Hello world example:

Hello World Cake with Chocolate sauce.

This prints hello world, while being tastier than Hello World Souffle. The main
chef makes a " world!" cake, which he puts in the baking dish. When he gets the
sous chef to make the "Hello" chocolate sauce, it gets put into the baking dish
and then the whole thing is printed when he refrigerates the sauce.
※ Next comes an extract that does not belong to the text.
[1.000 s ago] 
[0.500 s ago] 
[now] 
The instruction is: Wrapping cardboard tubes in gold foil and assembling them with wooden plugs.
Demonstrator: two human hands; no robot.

When
actually cooking, I'm interpreting the chocolate sauce baking dish to be
separate from the cake one and Liquify to mean either melt or blend depending on
context.

Ingredients.
33 g chocolate chips
100 g butter
54 ml double cream
2 pinches baking powder
114 g sugar
111 ml beaten eggs
119 g flour
32 g cocoa powder
0 g cake mixture

Cooking time: 25 minutes.

Pre-heat oven to 180 degrees Celsius.

Method.
Put chocolate chips into the mixing bowl.
Put butter into the mixing bowl.
Put sugar into the mixing bowl.
Put beaten eggs into the mixing bowl.
Put flour into the mixing bowl.
Put baking powder into the mixing bowl.
Put cocoa powder into the mixing bowl.
Stir the mixing bowl for 1 minute.
Combine double cream into the mixing bowl.
Stir the mixing bowl for 4 minutes.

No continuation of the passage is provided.